How critical is it to round the joint between the sides and top? It makes sense if the goal is to create an elliptical curve on the backside to induce the "Morelli's Fluid Tail" smoke-ring effect, but it doesn't apply as much if you intend to get the rear edge height close enough to the height of the tailgate. But I also wonder if a hard edge on those "shoulders" to ease construction and purposefully induce flow separation there like the kammbacks' rears (except on top) would be somewhat helpful too. I think it's likely there's a minimum radius for those shoulders below which you're better off with a hard edge.
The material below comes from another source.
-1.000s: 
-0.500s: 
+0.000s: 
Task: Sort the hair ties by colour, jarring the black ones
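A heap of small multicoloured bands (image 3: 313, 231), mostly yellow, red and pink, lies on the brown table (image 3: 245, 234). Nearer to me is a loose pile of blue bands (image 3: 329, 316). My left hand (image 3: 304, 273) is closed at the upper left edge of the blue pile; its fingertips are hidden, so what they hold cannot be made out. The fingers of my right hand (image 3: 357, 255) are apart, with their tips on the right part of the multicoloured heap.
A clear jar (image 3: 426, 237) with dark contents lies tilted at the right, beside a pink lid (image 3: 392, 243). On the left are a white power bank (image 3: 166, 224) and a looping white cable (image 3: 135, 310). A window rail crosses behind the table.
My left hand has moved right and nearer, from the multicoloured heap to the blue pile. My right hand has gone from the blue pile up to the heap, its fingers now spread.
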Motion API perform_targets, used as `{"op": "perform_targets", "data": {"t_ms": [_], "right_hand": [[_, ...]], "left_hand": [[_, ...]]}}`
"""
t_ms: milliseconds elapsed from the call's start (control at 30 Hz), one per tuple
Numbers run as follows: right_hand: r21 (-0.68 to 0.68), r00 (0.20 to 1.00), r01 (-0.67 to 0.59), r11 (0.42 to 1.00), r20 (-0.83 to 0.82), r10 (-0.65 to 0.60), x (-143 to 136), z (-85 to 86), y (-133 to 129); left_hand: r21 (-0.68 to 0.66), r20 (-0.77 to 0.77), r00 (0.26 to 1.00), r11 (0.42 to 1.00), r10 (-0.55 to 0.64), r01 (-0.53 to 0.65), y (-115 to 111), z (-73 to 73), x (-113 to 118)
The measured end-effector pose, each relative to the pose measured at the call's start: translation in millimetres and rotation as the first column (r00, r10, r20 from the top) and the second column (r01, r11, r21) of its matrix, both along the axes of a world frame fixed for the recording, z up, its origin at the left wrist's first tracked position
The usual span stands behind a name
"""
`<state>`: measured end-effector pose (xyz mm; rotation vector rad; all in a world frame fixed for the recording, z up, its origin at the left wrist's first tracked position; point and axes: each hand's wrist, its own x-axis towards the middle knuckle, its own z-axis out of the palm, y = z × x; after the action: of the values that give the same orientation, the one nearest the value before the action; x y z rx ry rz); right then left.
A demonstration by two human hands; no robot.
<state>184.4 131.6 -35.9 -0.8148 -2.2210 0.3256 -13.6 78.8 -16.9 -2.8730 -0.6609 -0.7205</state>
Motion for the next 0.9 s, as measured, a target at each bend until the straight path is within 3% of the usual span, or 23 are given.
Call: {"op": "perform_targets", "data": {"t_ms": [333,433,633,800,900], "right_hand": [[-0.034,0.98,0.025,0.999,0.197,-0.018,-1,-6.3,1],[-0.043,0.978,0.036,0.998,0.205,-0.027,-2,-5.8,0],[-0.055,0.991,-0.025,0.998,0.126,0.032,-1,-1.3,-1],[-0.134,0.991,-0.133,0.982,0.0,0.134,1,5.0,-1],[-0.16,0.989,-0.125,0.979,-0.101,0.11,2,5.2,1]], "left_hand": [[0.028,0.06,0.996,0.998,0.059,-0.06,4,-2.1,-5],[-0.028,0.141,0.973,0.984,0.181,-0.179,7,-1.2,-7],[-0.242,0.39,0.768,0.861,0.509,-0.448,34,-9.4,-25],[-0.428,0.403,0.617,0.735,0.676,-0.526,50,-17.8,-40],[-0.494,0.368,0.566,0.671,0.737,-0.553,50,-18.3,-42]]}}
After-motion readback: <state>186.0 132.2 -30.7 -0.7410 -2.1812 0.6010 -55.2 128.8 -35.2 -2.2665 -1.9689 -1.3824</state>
Though as always I'd love for someone to question and point out if/how I'm wrong. Crosswinds may play into it too. (I asked aerohead but he's only on his computer on Saturday mornings haha.)

Attached images are of a quick model from a 3d sketch I made a couple weeks ago in Autodesk Inventor (which for this I prefer over Solidworks). This represents the laziest possible geometry for the aerocap: I lofted the curve of the rear window down a straight 12 slope then trimmed it up. That would require zero heat-forming of the polycarb, just cutting shapes out of a single 4'x8' sheet and solvent/heat welding them together, and bolting them down such that the top section has that longitudinal curve that follows the window curve (which, if I choose to follow it, means I can't have any transverse curvature). Frame discussion in other posts. Sorry for the derail. Again, I'm very curious about your other planned mods!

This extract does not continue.